▶ **EXERCISE**: Starting at the first line of the listing below and ending at the line with "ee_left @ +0", copy each line exactly.

▶ **GIVEN ENTRIES**:
=======
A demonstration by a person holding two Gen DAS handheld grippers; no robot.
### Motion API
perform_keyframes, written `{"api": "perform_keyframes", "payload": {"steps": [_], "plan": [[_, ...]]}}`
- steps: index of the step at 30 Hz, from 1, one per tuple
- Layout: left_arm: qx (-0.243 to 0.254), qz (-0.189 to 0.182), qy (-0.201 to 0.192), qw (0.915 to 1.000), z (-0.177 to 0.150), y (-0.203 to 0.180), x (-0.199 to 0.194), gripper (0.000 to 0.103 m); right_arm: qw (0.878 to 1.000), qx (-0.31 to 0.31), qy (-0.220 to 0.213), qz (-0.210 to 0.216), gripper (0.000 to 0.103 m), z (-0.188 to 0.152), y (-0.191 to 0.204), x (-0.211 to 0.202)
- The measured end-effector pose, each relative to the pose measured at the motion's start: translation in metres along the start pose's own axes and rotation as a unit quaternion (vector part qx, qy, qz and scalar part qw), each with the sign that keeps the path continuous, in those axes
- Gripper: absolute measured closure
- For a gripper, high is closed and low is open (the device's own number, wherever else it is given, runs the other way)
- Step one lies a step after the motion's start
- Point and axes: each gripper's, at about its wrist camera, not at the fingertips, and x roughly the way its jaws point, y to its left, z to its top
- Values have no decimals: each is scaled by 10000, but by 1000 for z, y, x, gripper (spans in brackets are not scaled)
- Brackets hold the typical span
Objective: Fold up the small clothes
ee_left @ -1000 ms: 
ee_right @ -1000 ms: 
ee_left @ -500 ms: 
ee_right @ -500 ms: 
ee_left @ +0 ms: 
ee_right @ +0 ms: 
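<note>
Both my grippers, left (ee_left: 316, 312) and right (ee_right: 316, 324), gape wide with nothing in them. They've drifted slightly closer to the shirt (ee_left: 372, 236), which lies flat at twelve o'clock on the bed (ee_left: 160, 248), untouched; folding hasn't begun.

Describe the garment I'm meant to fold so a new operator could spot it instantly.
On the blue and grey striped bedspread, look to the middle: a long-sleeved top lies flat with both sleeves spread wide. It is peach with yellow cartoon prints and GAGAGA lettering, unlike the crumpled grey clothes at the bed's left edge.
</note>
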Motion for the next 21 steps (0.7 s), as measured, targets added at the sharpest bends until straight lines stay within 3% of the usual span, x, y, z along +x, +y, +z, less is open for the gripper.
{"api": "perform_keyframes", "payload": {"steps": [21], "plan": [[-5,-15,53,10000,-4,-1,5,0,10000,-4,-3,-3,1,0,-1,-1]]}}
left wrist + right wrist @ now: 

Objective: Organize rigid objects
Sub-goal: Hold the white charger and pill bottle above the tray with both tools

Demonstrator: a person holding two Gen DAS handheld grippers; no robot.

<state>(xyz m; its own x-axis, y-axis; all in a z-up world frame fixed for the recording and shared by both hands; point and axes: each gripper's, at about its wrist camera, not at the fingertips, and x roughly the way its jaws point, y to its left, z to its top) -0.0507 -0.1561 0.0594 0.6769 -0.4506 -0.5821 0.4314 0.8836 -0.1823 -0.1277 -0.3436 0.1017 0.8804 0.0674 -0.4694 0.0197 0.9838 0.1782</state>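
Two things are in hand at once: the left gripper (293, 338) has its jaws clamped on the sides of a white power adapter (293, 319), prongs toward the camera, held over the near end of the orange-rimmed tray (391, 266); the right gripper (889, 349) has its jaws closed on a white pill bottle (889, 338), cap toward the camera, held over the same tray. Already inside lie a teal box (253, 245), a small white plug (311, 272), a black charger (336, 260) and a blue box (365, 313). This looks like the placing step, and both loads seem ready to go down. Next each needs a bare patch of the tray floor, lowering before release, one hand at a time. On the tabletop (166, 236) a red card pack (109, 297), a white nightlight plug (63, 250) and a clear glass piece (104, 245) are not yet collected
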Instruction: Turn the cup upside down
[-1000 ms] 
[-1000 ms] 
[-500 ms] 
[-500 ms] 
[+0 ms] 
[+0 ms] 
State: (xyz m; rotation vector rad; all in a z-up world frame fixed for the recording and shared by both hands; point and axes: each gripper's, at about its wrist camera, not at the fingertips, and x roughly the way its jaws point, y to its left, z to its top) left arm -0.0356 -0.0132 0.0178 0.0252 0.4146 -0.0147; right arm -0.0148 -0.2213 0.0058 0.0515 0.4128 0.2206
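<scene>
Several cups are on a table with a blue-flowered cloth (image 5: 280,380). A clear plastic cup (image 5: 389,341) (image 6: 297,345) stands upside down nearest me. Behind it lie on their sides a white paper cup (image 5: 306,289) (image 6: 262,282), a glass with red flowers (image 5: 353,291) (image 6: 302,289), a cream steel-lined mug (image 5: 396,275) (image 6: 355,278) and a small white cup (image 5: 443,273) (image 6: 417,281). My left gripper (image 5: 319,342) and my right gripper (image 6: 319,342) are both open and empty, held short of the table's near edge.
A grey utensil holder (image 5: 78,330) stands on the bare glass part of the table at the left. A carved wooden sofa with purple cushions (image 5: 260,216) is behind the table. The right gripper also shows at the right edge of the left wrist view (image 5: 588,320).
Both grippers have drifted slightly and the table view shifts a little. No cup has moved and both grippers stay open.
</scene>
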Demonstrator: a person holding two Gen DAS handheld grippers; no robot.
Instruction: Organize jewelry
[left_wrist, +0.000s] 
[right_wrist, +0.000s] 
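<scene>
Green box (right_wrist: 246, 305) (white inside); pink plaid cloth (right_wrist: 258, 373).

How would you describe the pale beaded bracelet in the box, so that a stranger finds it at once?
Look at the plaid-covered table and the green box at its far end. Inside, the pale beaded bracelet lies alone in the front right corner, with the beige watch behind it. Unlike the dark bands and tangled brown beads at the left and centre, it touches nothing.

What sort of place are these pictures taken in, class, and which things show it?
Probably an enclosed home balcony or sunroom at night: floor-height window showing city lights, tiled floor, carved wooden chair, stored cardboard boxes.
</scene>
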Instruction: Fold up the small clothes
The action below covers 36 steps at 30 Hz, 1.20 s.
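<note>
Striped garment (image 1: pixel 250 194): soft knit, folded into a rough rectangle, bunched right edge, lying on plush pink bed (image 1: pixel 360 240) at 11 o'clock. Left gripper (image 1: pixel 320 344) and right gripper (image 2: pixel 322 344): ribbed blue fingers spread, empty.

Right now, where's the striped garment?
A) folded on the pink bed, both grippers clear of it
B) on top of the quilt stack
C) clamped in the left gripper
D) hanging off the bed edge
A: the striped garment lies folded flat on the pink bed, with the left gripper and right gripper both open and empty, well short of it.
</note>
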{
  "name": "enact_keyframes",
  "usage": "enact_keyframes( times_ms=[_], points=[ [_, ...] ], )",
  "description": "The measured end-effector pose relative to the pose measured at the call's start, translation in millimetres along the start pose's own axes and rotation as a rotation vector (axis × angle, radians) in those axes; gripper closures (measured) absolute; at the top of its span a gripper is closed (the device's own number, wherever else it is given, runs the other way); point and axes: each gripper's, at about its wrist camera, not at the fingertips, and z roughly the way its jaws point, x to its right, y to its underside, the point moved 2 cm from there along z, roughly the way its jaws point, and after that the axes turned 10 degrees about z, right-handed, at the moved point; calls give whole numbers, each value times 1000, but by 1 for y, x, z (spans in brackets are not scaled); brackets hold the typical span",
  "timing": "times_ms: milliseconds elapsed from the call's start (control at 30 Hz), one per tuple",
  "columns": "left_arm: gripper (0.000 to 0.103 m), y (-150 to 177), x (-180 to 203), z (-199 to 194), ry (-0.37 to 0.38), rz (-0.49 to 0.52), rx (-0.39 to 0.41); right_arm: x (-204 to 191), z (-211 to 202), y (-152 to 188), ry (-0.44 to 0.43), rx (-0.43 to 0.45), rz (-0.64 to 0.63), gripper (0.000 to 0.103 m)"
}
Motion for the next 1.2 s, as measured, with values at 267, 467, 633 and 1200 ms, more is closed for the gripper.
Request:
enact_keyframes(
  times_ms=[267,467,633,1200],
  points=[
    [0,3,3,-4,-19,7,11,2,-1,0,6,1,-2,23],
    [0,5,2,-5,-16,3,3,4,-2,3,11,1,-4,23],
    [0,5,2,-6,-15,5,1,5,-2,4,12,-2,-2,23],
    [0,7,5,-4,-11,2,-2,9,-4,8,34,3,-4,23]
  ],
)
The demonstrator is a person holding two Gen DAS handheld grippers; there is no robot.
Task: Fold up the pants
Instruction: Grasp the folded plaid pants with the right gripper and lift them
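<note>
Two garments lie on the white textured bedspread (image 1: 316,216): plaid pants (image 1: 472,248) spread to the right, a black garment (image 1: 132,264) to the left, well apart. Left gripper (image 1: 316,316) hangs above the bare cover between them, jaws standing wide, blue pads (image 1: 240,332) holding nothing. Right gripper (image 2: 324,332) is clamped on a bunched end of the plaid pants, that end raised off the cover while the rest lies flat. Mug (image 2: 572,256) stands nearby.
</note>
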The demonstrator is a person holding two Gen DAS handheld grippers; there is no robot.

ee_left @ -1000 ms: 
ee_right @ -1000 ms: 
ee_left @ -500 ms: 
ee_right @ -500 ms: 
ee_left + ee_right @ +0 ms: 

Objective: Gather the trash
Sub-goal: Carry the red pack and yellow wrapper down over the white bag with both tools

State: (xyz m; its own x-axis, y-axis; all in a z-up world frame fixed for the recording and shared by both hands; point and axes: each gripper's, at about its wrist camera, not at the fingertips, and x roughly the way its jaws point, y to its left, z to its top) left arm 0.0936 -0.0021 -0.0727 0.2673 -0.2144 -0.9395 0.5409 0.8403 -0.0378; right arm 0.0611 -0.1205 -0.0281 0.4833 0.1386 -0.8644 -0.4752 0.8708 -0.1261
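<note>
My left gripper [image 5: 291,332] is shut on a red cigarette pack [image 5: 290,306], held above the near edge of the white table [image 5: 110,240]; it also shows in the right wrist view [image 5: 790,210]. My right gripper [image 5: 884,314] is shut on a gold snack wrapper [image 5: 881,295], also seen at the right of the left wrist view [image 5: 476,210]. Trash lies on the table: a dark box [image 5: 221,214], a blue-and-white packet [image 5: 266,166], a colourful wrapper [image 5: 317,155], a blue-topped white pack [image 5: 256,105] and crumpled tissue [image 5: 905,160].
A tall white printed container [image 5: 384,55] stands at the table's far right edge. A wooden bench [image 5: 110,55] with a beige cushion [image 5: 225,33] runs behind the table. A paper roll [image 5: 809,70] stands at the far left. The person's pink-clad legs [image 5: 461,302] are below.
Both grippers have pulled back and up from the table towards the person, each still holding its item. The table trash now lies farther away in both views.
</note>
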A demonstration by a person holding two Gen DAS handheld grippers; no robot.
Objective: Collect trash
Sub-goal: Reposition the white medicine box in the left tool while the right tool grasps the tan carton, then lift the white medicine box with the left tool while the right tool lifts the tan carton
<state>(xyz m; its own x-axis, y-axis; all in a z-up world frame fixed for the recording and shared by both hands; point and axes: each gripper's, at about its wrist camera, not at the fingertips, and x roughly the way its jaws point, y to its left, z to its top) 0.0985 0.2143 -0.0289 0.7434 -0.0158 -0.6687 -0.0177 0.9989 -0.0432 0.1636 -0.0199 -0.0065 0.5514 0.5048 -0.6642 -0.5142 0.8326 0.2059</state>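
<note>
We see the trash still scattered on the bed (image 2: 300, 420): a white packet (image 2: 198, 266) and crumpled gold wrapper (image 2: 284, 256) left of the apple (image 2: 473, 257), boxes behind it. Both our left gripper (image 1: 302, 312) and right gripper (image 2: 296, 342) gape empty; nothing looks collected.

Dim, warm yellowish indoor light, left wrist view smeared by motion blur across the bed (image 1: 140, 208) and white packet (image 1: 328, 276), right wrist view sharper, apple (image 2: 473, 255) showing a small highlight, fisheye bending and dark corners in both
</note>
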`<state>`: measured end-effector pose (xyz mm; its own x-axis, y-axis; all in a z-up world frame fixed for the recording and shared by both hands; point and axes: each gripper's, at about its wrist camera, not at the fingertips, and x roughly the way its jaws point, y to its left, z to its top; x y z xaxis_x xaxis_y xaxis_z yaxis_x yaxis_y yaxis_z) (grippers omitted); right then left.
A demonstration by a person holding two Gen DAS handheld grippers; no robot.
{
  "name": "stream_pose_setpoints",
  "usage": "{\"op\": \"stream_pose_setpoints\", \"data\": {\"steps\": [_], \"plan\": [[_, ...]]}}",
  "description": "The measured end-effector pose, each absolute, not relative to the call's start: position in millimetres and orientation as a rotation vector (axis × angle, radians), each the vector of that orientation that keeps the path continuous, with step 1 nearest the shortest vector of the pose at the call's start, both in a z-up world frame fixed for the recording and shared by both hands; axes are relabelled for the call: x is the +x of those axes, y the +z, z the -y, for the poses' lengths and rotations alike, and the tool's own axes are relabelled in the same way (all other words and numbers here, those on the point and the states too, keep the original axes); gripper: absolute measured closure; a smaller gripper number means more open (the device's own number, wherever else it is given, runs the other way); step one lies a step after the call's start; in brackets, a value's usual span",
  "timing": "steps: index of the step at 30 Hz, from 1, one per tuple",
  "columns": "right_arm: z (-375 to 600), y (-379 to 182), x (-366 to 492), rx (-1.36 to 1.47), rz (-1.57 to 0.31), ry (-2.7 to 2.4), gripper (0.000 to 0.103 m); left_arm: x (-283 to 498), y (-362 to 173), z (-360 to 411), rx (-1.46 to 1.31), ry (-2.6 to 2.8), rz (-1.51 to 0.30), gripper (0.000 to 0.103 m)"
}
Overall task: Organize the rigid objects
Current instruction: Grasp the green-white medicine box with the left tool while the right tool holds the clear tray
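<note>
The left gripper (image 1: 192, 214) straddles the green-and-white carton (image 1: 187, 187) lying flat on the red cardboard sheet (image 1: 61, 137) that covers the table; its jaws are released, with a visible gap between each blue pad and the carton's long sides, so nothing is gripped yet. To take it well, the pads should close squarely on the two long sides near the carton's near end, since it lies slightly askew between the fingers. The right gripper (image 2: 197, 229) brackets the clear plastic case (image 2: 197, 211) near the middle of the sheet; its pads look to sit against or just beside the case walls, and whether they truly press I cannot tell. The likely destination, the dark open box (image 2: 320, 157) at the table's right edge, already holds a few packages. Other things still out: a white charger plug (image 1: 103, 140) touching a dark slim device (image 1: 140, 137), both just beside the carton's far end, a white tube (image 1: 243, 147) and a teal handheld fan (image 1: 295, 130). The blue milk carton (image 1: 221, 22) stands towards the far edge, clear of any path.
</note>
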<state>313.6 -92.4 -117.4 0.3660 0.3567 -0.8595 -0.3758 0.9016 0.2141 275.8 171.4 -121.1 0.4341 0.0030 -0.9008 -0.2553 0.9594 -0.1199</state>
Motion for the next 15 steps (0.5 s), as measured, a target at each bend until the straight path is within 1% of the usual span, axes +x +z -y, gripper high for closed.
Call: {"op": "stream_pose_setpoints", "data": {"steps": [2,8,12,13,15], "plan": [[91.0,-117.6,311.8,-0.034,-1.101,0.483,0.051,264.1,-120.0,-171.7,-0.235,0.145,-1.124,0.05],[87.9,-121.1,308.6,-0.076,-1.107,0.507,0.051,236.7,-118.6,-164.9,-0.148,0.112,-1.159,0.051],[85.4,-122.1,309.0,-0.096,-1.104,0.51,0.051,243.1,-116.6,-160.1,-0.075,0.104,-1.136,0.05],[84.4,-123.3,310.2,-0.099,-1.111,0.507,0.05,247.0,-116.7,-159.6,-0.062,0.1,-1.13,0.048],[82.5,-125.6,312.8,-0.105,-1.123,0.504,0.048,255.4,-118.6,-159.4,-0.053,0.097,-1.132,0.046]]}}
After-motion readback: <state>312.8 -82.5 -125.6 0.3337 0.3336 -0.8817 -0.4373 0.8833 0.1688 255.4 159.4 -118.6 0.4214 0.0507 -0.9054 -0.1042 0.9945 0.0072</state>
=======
▶ **RESULT OF THE TASK**:
A demonstration by a person holding two Gen DAS handheld grippers; no robot.
### Motion API
perform_keyframes, written `{"api": "perform_keyframes", "payload": {"steps": [_], "plan": [[_, ...]]}}`
- steps: index of the step at 30 Hz, from 1, one per tuple
- Layout: left_arm: qx (-0.243 to 0.254), qz (-0.189 to 0.182), qy (-0.201 to 0.192), qw (0.915 to 1.000), z (-0.177 to 0.150), y (-0.203 to 0.180), x (-0.199 to 0.194), gripper (0.000 to 0.103 m); right_arm: qw (0.878 to 1.000), qx (-0.31 to 0.31), qy (-0.220 to 0.213), qz (-0.210 to 0.216), gripper (0.000 to 0.103 m), z (-0.188 to 0.152), y (-0.191 to 0.204), x (-0.211 to 0.202)
- The measured end-effector pose, each relative to the pose measured at the motion's start: translation in metres along the start pose's own axes and rotation as a unit quaternion (vector part qx, qy, qz and scalar part qw), each with the sign that keeps the path continuous, in those axes
- Gripper: absolute measured closure
- For a gripper, high is closed and low is open (the device's own number, wherever else it is given, runs the other way)
- Step one lies a step after the motion's start
- Point and axes: each gripper's, at about its wrist camera, not at the fingertips, and x roughly the way its jaws point, y to its left, z to its top
- Values have no decimals: each is scaled by 10000, but by 1000 for z, y, x, gripper (spans in brackets are not scaled)
- Brackets hold the typical span
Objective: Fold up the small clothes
ee_left @ -1000 ms: 
ee_right @ -1000 ms: 
ee_left @ -500 ms: 
ee_right @ -500 ms: 
ee_left @ +0 ms: 

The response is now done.